Cromey Online

The writings of author, therapist, and priest Robert Warren Cromey.

Sunday, February 28, 2010


Luke 13:31-35

Some Pharisees came and said to Jesus, "Get away from here, for Herod wants to kill you." He said to them, "Go and tell that fox for me, 'Listen, I am casting out demons and performing cures today and tomorrow, and on the third day I finish my work. Yet today, tomorrow, and the next day I must be on my way, because it is impossible for a prophet to be killed outside of Jerusalem.' Jerusalem, Jerusalem, the city that kills the prophets and stones those who are sent to it! How often have I desired to gather your children together as a hen gathers her brood under her wings, and you were not willing! See, your house is left to you. And I tell you, you will not see me until the time comes when you say, 'Blessed is the one who comes in the name of the Lord.'"

The Pharisees say to Jesus, “Herod wants to kill you.” No mincing of words here. They have a clear message, you are going to die.
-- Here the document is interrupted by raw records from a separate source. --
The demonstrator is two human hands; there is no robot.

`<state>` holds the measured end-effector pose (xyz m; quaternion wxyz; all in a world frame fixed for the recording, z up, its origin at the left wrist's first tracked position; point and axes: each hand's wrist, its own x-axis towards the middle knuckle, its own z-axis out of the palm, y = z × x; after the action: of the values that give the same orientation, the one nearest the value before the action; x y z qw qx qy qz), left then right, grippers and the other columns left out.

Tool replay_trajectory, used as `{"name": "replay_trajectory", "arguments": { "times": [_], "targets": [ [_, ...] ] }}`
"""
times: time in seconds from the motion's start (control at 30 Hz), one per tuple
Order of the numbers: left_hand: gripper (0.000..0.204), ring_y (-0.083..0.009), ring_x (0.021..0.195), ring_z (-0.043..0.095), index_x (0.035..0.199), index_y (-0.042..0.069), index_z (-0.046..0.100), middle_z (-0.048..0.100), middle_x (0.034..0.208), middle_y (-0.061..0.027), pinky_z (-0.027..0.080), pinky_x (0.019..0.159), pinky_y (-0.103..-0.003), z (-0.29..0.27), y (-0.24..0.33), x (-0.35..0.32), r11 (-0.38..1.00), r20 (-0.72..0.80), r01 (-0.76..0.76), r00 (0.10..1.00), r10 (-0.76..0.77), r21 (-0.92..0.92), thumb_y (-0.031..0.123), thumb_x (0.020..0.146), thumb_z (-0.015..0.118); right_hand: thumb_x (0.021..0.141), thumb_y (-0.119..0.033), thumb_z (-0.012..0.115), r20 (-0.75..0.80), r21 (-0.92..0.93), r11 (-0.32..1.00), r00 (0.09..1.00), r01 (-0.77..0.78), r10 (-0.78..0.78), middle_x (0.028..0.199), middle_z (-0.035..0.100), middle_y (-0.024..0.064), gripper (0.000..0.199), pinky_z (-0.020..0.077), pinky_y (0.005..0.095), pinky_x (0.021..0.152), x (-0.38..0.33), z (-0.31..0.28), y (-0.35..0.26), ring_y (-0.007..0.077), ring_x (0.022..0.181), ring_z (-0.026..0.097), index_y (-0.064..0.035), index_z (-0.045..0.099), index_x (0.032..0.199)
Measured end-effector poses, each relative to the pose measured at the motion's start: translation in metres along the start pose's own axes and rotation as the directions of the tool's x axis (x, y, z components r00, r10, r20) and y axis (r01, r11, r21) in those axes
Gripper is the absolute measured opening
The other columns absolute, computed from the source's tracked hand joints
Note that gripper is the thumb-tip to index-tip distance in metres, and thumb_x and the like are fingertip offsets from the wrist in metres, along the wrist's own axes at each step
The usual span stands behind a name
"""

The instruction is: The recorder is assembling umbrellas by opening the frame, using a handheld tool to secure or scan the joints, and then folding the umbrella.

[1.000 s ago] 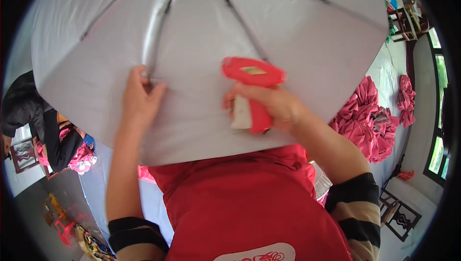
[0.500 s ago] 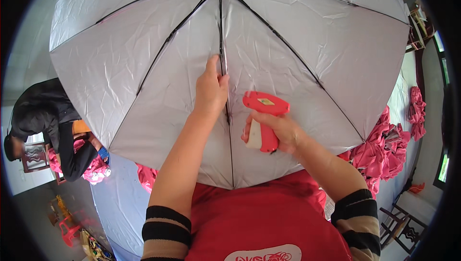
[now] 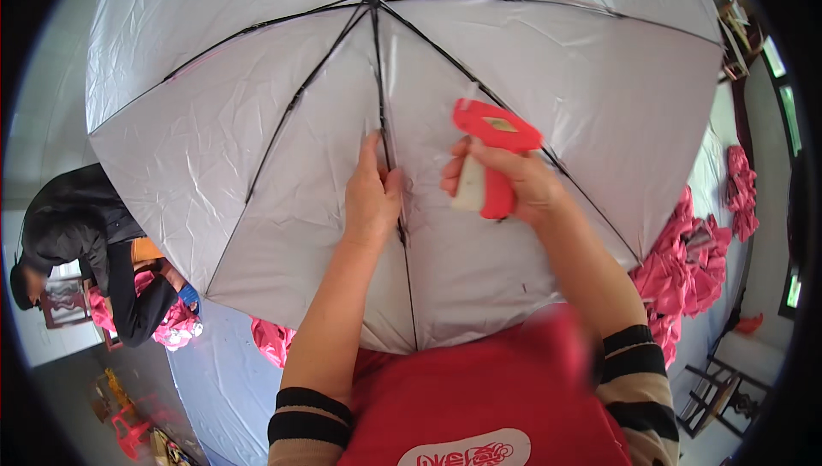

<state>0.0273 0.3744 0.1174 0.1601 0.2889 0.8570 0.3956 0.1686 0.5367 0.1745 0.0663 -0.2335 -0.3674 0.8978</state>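
At the far left a second person in dark clothes bent over a heap of pink cloth, well apart from the worker's hands. The open umbrella filled most of the view – its silver-grey inside faced the camera, and its thin black ribs spread out from the hub near the top edge.

The left hand lay on the fabric at the middle of the umbrella, its fingers closed on the rib that ran straight down toward the person; the thumb pressed from the right side of it.

Just beside it, the right hand was clenched around the white grip of a red tagging gun. The red head of the gun stood above the fingers and touched the fabric near the next rib – the needle itself could not be seen.

Behind the umbrella's right edge lay more pink fabric in a pile on a pale surface, and a dark wooden chair stood at the lower right.
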Motion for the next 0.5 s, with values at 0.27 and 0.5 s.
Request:
{"name": "replay_trajectory", "arguments": {
  "times": [0.27,0.5],
  "targets": [
    [0.071,-0.045,0.13,0.034,0.142,0.001,0.031,0.03,0.142,-0.0305,0.029,0.109,-0.046,0.021,-0.03,-0.099,0.838,0.063,-0.468,0.88,0.471,0.28,0.014,0.081,0.066,0.086,-0.021,0.065,-0.361,-0.521,0.758,0.703,0.393,-0.613,0.086,0.064,0.0083,0.028,0.0481,0.0277,0.069,-0.264,-0.088,-0.02,0.0164,0.082,0.061,-0.0029,0.057,0.106],
    [0.067,-0.0466,0.135,0.027,0.14,-0.004,0.032,0.022,0.146,-0.0338,0.025,0.111,-0.047,0.027,-0.024,-0.156,0.75,0.181,-0.573,0.818,0.546,0.33,0.016,0.085,0.064,0.076,-0.017,0.074,-0.604,-0.794,0.521,0.316,-0.314,-0.732,0.093,0.059,0.0099,0.05,0.0482,0.0361,0.079,-0.422,-0.173,0.148,0.0199,0.088,0.06,-0.007,0.05,0.119]
  ]
}}
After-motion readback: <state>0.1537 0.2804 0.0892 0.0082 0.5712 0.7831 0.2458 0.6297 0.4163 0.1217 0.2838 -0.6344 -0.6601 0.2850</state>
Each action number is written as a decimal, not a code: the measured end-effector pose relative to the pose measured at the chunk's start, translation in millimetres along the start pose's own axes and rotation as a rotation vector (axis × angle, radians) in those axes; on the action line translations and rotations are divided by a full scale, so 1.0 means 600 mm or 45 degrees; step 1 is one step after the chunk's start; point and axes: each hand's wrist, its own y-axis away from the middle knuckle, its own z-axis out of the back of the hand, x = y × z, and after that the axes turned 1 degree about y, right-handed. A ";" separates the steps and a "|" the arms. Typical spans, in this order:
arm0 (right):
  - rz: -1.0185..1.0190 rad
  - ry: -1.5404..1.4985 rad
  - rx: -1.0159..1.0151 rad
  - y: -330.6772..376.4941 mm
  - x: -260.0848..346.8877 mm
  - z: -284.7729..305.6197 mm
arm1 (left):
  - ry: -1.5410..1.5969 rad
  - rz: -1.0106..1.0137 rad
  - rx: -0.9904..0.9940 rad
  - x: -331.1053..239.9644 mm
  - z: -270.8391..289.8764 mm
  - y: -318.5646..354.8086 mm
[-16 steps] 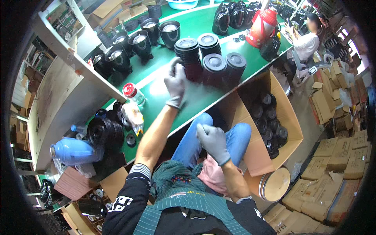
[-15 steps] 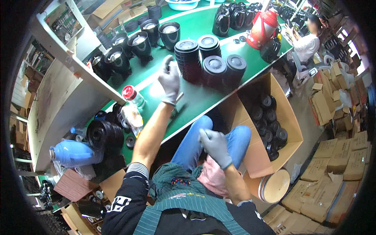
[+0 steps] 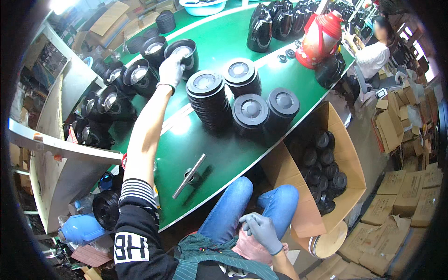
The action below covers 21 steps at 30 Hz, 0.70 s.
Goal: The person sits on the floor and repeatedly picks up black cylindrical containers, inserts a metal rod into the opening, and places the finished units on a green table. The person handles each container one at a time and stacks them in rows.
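Note:
My left hand (image 3: 171, 73), in a grey glove, reaches over the green-topped table to a black cup-shaped housing (image 3: 193, 58) with a pale metal inside. Its fingers are closed over the near rim. Over my lap, beside a pink cloth (image 3: 247, 249), my gloved right hand (image 3: 262, 231) is loosely curled; nothing shows in it. Stacks of round black lids (image 3: 205, 83) stand to the right of my left forearm. On the table near my knees, a metal rod (image 3: 189, 176) lies across a small dark round part (image 3: 192, 177).
More black housings (image 3: 139, 74) line the far left. A red vacuum flask (image 3: 319, 39) and several black jug bodies (image 3: 260, 30) stand at the back right. An open cardboard box (image 3: 345, 144) of black round parts is beside my right knee. Another person (image 3: 373, 53) sits beyond.
My left hand has moved forward and left, from beside the lid stack to the black housing. The right hand has lowered slightly over my lap, its fingers looser. The view has shifted.

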 end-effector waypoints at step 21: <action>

Jesus calls Herod, the political leader, a Fox. He is a name caller. He is specific, concrete, never abstract. Herod is sly, cruel and preys on the weak. He does not say Herod is a bad guy. He calls him a name, a fox.

Jesus heals people and gives exorcisms. That is his job, his work, his vocation. He doesn’t say, “I’m working.”

Greg the the mathematician stares off into space for an hour. His wife yells at him, “What are you doing?” Greg says, ‘I’m working.” His wife may have been more satisfied if he had said, “I am working on a spatial math problems in my head.”

Jesus doesn’t say, “I’ll leave soon.” He says, “I’m out of here in three days.” Not one, not two, but three days.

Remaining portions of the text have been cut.